Oui, je trouve que les mouvement associatifs et de mutuelles entre 1830 et 1870 gagneraient à être mieux connus. Par "la force des choses" les ouvriers se sont débrouillés, ont créé des caisses de solidarité, des système de gestion de celles-ci, pour différents types de risques ou de difficultés.

Il y a là des tas d'expériences qu'on connait peu et qui pourraient beaucoup nous inspirer, avec des formes de démocratie directe que j'ai retrouvées d'ailleurs par certains aspects dans Nuit Debout. Une volonté de faire concrètement, ici et maintenant, à la hauteur de ce qu'on a comme souci direct, avec dans un double mouvement, un rejet de "la loi El Khomri et son monde", donc avec une portée révolutionnaire comprise dans le prix.

4. La question de la légitimé (ou plutôt de l'illégitimité) des savoirs et de la parole populaire nous préoccupe beaucoup. C'est pourquoi beaucoup d'outils d'éducation populaire sont fondés sur les récits de vie, la socio-analyse, et la capacité à excaver les savoirs délégitimés par le pouvoir capitaliste. Il me semble que la question de la légitimité à exercer le pouvoir est aussi au centre des processus révolutionnaires, avec le passage obligé par un vote qui souvent conduit à une contre révolution. Comment peut on démêler le nœud de la légitimité populaire à exercer le pouvoir ?

Oui c'est une question importante. Évidemment que les contradictions de la société s'exercent sous forme de rapports de forces, et que ceux qui ont le pouvoir n'ont pas intérêt à donner du poids à des gens qui créent des outils pour gagner un peu plus de pouvoir. Si dans l'adversité les plus démunis se prennent en main, alors la puissance de ceux qui ont le pouvoir est diminuée.

Ainsi des mouvements de fond comme les mutuelles et associations dont je parlais doivent-ils sans doute donner comme un élan pour qu'à un moment les plus opprimés se sentent effectivement légitimes  pour se lancer.

C'est d'ailleurs un des grands jeux du pouvoir, de donner des droits comme le droit de vote aux jeunes en 68 : après ils n'ont plus de légitimité (d'après le pouvoir) à aller dans la rue. Le fait de pouvoir multiplier les lieux et les formes de l'exercice de la citoyenneté reste une garantie de vivacité démocratique.

Simplement, il faut bien reconnaitre qu'il n'y a pas de "truc", ni de "moment M". En 36, personne n'aurait pu prévoir les grandes grèves.

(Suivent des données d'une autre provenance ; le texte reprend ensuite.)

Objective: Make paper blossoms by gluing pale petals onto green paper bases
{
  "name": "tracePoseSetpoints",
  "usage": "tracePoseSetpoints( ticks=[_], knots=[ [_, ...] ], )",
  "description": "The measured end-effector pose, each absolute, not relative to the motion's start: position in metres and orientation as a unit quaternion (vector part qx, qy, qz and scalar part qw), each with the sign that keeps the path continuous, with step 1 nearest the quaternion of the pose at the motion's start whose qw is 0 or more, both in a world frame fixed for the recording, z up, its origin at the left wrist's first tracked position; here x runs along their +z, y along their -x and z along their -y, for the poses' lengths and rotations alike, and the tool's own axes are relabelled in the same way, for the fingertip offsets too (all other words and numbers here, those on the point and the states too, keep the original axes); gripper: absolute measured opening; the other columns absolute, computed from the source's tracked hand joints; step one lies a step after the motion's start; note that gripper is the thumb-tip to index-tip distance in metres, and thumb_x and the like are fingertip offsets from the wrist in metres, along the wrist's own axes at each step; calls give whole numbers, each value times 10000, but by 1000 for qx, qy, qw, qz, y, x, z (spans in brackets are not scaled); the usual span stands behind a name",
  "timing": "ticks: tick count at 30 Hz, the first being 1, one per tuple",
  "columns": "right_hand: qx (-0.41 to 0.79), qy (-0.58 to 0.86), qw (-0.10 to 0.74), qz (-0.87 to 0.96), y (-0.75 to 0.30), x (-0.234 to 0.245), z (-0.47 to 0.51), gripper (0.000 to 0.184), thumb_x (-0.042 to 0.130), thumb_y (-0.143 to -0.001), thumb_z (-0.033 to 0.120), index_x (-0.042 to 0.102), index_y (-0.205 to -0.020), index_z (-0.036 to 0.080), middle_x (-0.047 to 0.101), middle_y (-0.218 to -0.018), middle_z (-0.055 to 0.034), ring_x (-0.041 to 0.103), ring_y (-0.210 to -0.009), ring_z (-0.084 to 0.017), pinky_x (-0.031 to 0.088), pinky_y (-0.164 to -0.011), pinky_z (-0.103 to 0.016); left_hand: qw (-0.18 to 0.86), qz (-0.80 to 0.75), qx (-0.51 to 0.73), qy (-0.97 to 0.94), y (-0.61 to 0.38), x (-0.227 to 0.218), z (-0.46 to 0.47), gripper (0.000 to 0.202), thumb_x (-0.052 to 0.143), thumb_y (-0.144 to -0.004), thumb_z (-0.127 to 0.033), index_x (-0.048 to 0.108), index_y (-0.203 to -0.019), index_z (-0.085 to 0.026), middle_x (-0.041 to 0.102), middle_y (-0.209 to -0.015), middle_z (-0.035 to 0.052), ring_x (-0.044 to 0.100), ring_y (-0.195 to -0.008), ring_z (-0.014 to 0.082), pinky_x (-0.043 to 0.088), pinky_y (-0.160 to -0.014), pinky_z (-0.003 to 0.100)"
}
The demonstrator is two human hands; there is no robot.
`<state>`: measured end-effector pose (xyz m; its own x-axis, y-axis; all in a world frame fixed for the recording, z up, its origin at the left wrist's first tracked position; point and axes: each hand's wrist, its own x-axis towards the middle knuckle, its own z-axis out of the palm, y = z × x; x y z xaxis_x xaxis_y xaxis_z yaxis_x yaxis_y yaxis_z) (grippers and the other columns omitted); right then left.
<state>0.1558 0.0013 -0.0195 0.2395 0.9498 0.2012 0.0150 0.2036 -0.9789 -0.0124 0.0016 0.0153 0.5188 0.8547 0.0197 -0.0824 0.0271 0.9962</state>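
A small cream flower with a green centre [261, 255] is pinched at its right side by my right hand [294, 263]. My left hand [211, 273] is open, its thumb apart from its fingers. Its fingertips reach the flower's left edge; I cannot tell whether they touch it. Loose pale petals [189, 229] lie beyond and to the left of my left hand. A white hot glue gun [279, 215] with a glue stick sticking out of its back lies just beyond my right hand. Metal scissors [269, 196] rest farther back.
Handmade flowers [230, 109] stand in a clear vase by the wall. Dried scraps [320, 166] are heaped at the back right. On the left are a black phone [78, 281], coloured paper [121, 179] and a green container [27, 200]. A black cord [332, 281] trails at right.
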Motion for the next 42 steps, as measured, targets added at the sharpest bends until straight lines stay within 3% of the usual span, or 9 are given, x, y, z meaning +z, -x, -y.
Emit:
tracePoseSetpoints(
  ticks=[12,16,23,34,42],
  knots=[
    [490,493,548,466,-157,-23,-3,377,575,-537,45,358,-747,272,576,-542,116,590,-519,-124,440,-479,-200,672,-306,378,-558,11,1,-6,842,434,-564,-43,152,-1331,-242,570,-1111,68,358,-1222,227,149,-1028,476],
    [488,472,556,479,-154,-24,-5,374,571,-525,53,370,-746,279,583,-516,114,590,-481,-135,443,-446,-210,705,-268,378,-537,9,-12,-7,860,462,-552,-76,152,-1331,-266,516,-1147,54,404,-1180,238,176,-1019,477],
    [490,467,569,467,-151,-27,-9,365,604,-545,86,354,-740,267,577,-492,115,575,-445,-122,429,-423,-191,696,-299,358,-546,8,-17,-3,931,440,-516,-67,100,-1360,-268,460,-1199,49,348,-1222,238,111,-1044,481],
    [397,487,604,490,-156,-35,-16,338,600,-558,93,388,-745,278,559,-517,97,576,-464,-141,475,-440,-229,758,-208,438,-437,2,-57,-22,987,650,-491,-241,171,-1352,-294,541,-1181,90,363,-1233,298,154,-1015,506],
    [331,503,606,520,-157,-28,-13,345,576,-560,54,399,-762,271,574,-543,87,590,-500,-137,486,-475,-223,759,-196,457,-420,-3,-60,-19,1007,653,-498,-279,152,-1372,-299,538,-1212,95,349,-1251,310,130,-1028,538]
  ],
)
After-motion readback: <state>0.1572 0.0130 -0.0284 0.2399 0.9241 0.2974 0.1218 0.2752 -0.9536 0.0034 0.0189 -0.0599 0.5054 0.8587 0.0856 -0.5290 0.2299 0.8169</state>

Parfois, toutes les conditions sont réunies pour qu'une révolution se produise et rien ne se passe. Parfois, on ne sait pas pourquoi, ça se déclenche. Au XIXème siècle, il n'y a pas de moment particulier de très grande conscientisation.

En revanche, le moment où se produit une révolution, la conscientisation politique est d'une puissance prodigieuse.